По существу, основная миссия всякого гуманитарного знания направлена на то, чтобы понять себя. Но что значит понять себя? Структурализм предлагает приблизиться к человеку через осмысление его связей с миром других людей/культур и человечества в целом. Нельзя понять человека в отрыве от его родовой связи с человечеством. Для того чтобы увидеть человечество, надо посмотреть на него издали, т.е. на весь исторический путь его развития. Чем дальше ваш взгляд простирается в общество, тем больше вы видите вокруг себя людей, а, значит, тем ближе к себе вы находитесь и тем сильнее себя различаете. Там, вдали первобытности, начинается то, что завершается теперь. Значение теперь (настоящее) раскрывается через значение тогда (прошлое). Так же как значение здесь проясняется через значение там. Вот почему для того, чтобы понять современность («здесь и сейчас»), надо отступить хотя бы на шаг от неё как в пространстве («оглянуться вокруг себя и посмотреть на себя со стороны, войти в соприкосновение с другой культурой и перейти из пункта там в пункт здесь»), так и во времени («приглядеться к своему прошлому, заглянуть вглубь времён и перевести свой взор из положения тогда в положение теперь»). Вектор направленности истории можно понять, лишь соединив различные временные точки – прошлое-настоящее-будущее. «Интерес… к прошлому, на самом деле – лишь интерес к настоящему; прочно связывая настоящее с прошлым, мы надеемся придать ему большую устойчивость, укрепить настоящее, с тем, и чтобы помешать его бегу и превращению в прошлое» [46]. Устойчивость культуры обеспечивается через сцепление настоящего с прошлым.

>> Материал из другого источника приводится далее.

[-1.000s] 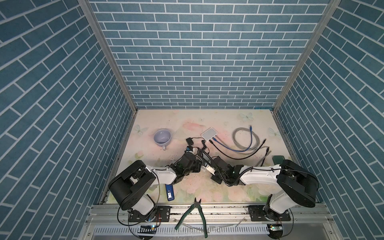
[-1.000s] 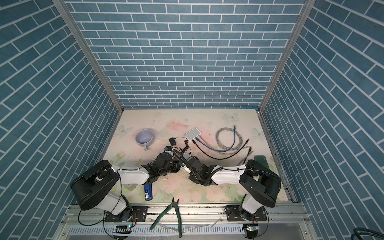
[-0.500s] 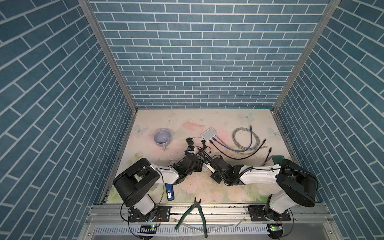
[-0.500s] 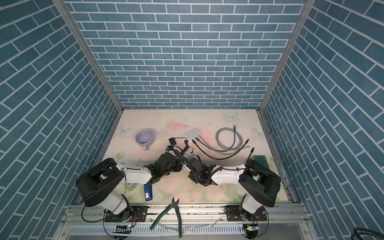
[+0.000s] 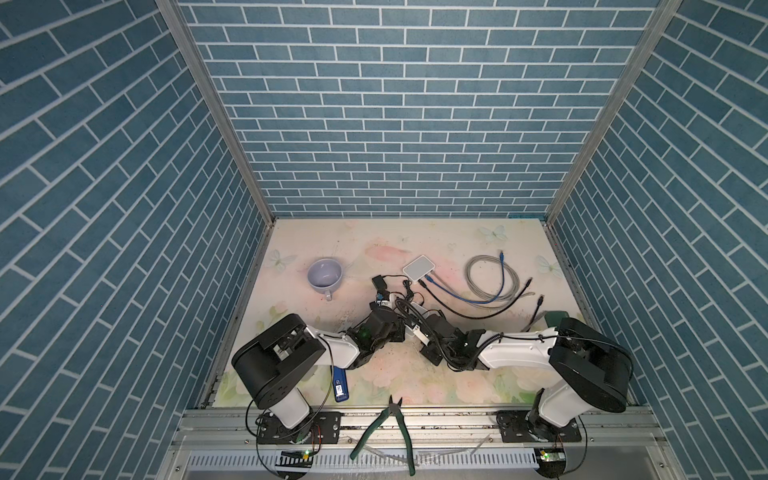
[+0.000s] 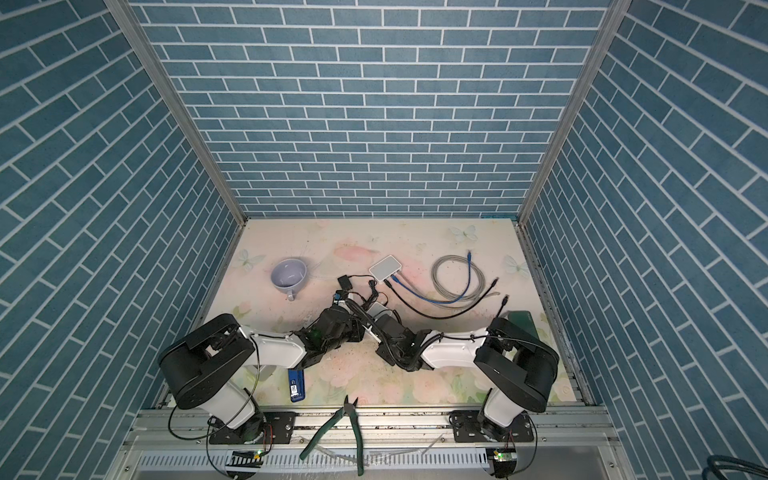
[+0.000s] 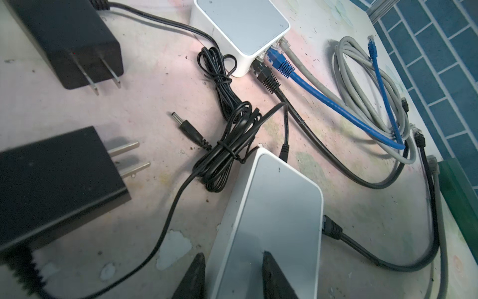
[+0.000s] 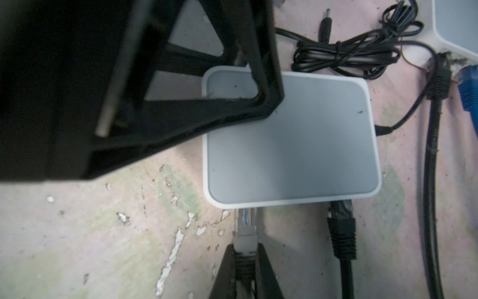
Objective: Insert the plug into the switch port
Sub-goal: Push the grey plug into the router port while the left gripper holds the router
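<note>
While the flat white rectangular plastic switch [image 8: 289,145] is gripped across its width by the left gripper [image 7: 232,255], the clear-tipped grey cable plug [image 8: 245,225] is pinched by the right gripper [image 8: 245,248], its tip touching the switch's side. Insertion is judged in hand; a straight push is called for.

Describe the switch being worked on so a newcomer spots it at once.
On the floral table, look front and centre. The white switch lies there, the left gripper closed on one corner, the right gripper holding a clear plug at its side. Unlike the other white switch farther back, no blue cable enters it.
</note>
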You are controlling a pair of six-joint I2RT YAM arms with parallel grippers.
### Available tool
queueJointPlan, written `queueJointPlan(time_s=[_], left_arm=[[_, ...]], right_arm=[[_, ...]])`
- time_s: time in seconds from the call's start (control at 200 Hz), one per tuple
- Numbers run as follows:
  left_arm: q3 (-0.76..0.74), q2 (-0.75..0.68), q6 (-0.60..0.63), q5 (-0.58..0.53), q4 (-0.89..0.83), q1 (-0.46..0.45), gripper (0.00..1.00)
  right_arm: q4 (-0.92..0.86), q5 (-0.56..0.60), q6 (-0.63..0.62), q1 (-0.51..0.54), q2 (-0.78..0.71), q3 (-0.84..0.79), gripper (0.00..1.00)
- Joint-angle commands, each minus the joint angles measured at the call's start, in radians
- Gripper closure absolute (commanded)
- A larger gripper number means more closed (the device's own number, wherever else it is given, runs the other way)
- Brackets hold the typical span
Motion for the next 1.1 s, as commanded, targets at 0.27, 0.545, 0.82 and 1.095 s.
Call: queueJointPlan(time_s=[0.27,0.545,0.82,1.095], left_arm=[[-0.006,0.006,0.040,0.287,0.022,-0.139,0.63],[-0.008,0.023,0.049,0.317,0.076,-0.151,0.63],[-0.061,-0.055,0.043,0.229,0.039,-0.123,0.58],[-0.067,-0.244,0.082,0.149,-0.189,-0.025,0.43]], right_arm=[[0.340,-0.049,-0.091,0.014,0.078,0.132,1.00],[0.371,-0.150,-0.180,0.015,0.094,0.148,1.00],[0.332,-0.177,-0.259,0.005,0.080,0.107,1.00],[0.273,-0.214,-0.292,-0.068,0.059,0.051,1.00]])
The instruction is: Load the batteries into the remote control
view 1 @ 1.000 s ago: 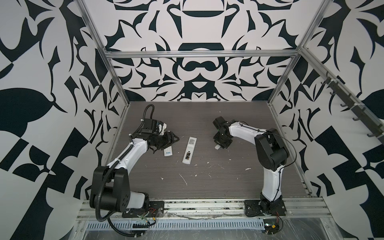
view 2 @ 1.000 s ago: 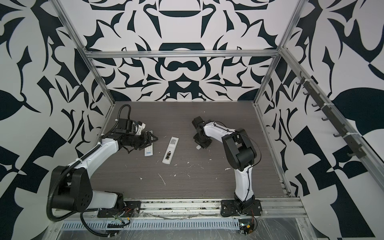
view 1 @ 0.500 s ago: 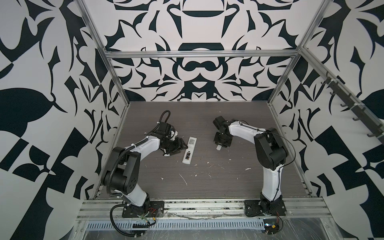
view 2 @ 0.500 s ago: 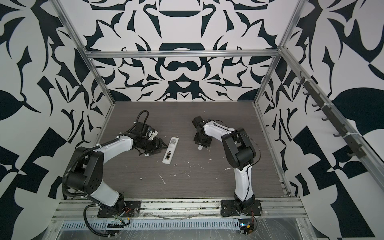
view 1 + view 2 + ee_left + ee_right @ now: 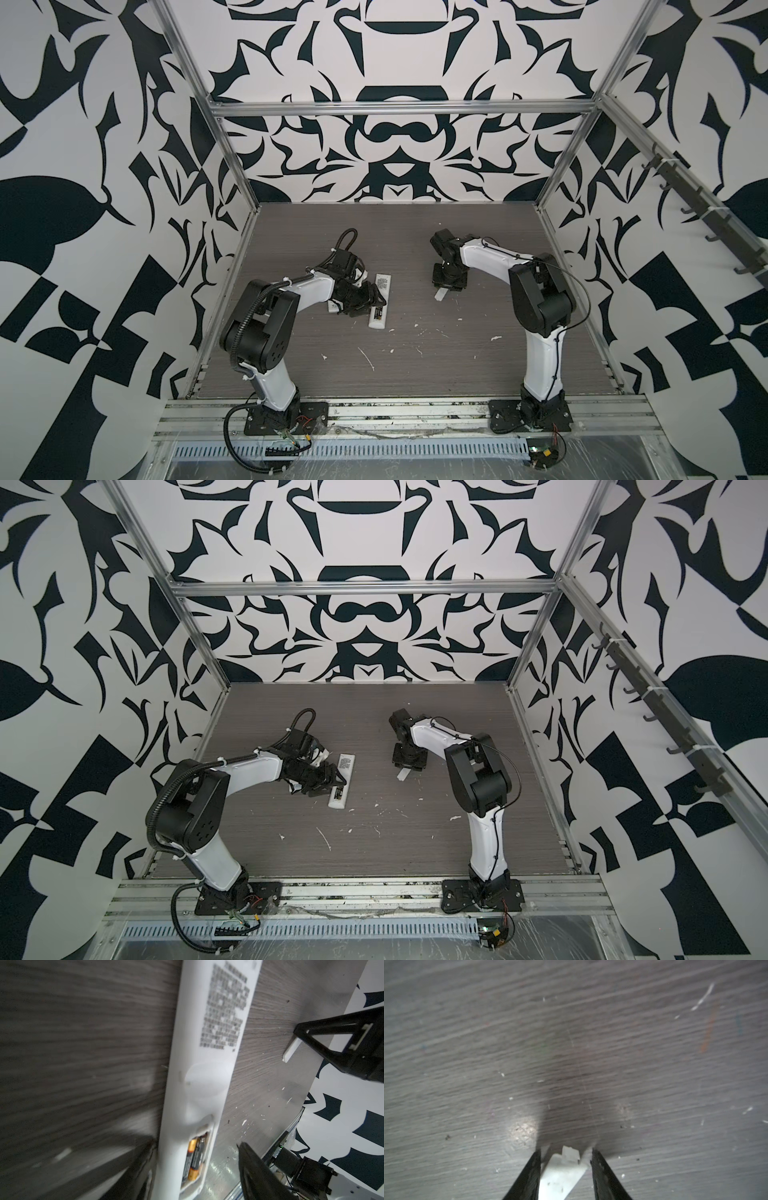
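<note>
The remote control (image 5: 383,284) lies underside up on the bench (image 5: 457,374), long axis front-to-back; two batteries (image 5: 194,1159) lie lengthwise in its near-end bay; the left tool (image 5: 197,1145) straddles that end, jaws apart; the right tool (image 5: 565,1152), well right of the remote, flanks a white cover (image 5: 560,1176), grip unclear; bare bench lies between.

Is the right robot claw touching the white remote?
Apart. In both top views a strip of bare table lies between the right gripper and the remote, so nothing of the gripper reaches it.
</note>
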You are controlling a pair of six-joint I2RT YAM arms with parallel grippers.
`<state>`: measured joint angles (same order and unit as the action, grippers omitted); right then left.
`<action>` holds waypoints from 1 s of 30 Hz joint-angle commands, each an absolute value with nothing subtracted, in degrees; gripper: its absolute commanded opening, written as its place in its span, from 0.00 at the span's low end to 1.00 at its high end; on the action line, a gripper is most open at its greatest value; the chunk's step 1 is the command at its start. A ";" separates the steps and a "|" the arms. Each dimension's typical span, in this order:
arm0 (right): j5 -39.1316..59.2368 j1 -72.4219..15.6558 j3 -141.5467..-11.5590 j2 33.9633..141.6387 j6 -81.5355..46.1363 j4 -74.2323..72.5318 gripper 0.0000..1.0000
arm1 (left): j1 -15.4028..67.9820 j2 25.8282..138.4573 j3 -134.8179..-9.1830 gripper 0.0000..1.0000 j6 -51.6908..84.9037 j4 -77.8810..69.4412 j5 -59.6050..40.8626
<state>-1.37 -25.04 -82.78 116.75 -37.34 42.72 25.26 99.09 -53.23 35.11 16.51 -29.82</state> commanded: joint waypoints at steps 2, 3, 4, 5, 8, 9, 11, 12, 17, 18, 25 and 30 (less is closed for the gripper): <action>-0.44 -24.74 -83.75 118.37 -37.58 43.07 0.44 | 26.98 100.11 -54.84 0.64 35.27 14.95 -32.20; -0.31 -24.83 -83.99 118.54 -37.78 43.06 0.44 | 27.18 100.05 -54.69 0.64 35.25 14.64 -32.49; -0.32 -24.83 -84.30 118.80 -38.03 43.05 0.44 | 27.17 100.14 -54.60 0.64 35.25 14.38 -32.76; -0.19 -24.87 -84.68 119.06 -38.21 43.06 0.44 | 27.20 100.11 -54.42 0.64 35.24 14.17 -32.91; 0.61 -25.21 -86.32 119.92 -38.75 42.99 0.44 | 27.29 99.68 -53.93 0.64 35.24 14.06 -32.79; 0.55 -25.42 -87.14 120.11 -38.81 43.07 0.44 | 27.25 99.43 -53.73 0.64 35.16 14.06 -32.63; 0.37 -26.00 -88.61 120.80 -38.82 43.45 0.44 | 27.23 99.08 -53.37 0.64 35.03 14.23 -32.46; 0.35 -26.38 -89.29 121.30 -38.86 43.67 0.44 | 27.24 98.90 -53.27 0.64 34.90 14.40 -32.40; -0.04 -28.57 -92.09 123.51 -39.30 44.57 0.44 | 27.24 97.99 -52.87 0.64 34.40 14.99 -31.67; -0.40 -29.00 -92.54 123.87 -39.46 44.93 0.44 | 27.16 97.71 -52.75 0.64 34.37 15.03 -31.58; -5.36 -29.74 -92.20 123.32 -38.43 48.33 0.44 | 26.21 95.46 -51.37 0.64 33.93 15.56 -31.03; -7.20 -30.58 -92.46 123.61 -35.81 50.37 0.44 | 25.17 92.63 -49.85 0.63 33.58 15.46 -31.08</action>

Понимание человека есть понимание всего того пути, который прошло в своей истории человечество. И этот путь не может быть увиден с близкого расстояния. Это расстояние равно дистанции, который человек прошёл в истории. Чем длиннее путь, тем более высоко надо поместить смотровую площадку для его обозрения. Оптимальная точка видения вытекает из формулы: дистанция пройденного исторического пути должна быть равна дистанции, с которой этот путь можно охватить целиком. Конечно, у каждой культуры, каждой эпохи и каждого поколения своя частота восприятия времени и своя плотность интернальных связей. И, тем не менее, пространство и время схватывают человека целиком, а не по частям. Нельзя понять человека и его культуру, ограничивая свой взор лишь «длинной своего носа» и замечая только то, что непосредственно «смотрит на тебя» (настоящее). Так же как нельзя понять современность, лишь видя то, что вдалеке, и не замечать то, что у тебя под ногами (настоящее). Нормы реакции и способы реагирования культуры могут территориально и исторически значительно отличаться, но сам принцип самоидентификации, судя по всему, остаётся одним и тем же, и задаётся он структурно-бинарными установками.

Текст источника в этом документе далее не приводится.